Viens arroser ton cœur, ami qui vagabonde

D’un bon vin d’Algérie qu’un wali interdit,

Un excellent Khayyâm  servi par une blonde

Au bar à ciel ouvert d’un tavernier maudit

 

 

Où l’on va tous les soirs et à la moindre trêve

Par le joyeux chemin  qui donne sur le bois.

Les ivrognes sont là accrochés à leurs rêves

Sirotant l’amertume en discutant des lois.

 

L’endroit est tapissé de mousses, de fougères

Ombragé de vieux pins, parsemé de buissons,

Traversé d’un canal où une eau passagère

Chantonne une gaité d’une étrange façon.

 

Viens arroser ta soif, ami qui vagabonde,

D’un bon vin clandestin mûri par le soleil

Et par notre amitié, dans la forêt profonde.

Nous avons pour loisir ce liquide vermeil.

 

Les cercles sont formés autour de ce breuvage

En vois-tu les vapeurs, entends-tu les rumeurs ?

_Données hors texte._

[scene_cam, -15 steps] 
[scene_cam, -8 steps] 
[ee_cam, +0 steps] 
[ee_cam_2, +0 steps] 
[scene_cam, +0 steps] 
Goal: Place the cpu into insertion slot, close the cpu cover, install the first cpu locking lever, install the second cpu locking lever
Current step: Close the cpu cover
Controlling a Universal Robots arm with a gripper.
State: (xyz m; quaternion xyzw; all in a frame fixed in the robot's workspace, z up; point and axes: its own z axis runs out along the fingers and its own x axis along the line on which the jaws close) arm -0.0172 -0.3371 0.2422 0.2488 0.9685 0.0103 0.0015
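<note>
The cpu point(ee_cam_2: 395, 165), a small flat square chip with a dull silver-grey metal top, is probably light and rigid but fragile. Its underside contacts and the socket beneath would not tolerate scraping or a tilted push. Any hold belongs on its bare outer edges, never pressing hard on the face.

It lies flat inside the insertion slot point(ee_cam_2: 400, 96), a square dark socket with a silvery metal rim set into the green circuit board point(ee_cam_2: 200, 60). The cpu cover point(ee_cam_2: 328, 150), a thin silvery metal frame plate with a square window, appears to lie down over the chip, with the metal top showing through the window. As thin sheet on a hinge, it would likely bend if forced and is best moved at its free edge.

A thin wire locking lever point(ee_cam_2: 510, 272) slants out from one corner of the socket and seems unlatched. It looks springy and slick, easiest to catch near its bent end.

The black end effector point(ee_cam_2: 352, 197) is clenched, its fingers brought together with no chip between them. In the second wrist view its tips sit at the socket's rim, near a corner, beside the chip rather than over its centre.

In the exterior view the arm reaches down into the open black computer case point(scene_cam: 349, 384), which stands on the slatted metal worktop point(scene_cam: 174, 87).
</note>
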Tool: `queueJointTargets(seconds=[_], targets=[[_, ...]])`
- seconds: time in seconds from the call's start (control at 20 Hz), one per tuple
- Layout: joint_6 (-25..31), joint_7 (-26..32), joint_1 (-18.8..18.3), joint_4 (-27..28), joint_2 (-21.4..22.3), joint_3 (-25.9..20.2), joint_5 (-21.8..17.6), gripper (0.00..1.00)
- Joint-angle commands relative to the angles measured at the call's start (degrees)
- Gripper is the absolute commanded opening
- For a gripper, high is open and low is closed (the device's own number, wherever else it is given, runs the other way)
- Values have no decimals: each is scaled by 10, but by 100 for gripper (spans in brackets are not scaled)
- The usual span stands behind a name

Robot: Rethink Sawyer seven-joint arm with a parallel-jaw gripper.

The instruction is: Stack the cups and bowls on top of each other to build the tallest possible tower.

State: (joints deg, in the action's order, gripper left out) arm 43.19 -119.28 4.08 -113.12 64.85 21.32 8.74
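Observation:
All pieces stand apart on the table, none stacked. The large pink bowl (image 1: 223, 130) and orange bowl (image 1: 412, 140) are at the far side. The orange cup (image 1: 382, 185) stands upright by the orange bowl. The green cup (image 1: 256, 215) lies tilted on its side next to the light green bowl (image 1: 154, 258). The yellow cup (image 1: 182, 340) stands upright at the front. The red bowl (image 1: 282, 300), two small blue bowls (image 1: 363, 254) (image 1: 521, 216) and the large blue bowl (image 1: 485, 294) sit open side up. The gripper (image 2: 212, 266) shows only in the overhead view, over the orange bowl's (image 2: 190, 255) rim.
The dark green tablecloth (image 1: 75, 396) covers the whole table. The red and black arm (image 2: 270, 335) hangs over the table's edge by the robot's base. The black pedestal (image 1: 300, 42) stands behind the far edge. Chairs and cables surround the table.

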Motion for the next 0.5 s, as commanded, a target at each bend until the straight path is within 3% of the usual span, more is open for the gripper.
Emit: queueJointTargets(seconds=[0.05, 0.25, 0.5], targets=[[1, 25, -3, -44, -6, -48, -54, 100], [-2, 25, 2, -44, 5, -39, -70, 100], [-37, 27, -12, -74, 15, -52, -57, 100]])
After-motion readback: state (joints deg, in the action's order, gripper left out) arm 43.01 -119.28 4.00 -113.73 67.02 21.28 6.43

C’est l’ennui qui s’enfuit craignant les lessivages

De leurs si pauvres âmes étreintes de malheurs.

 

L’ivrogne est malheureux, la vigne est mécréante

Comprenez bien ceci, vous qui ne buvez pas !

Aussi ne blâmez point  l’ivresse bienséante

D’un homme usé qui boit le noir de son tracas.

 

Viens noyer ton destin dans ce philtre magique

Pour oublier les ans,  ivrogne maquisard,

Car l’ingrat magistrat imbu de politique

Est venu par décret discréditer ton bar.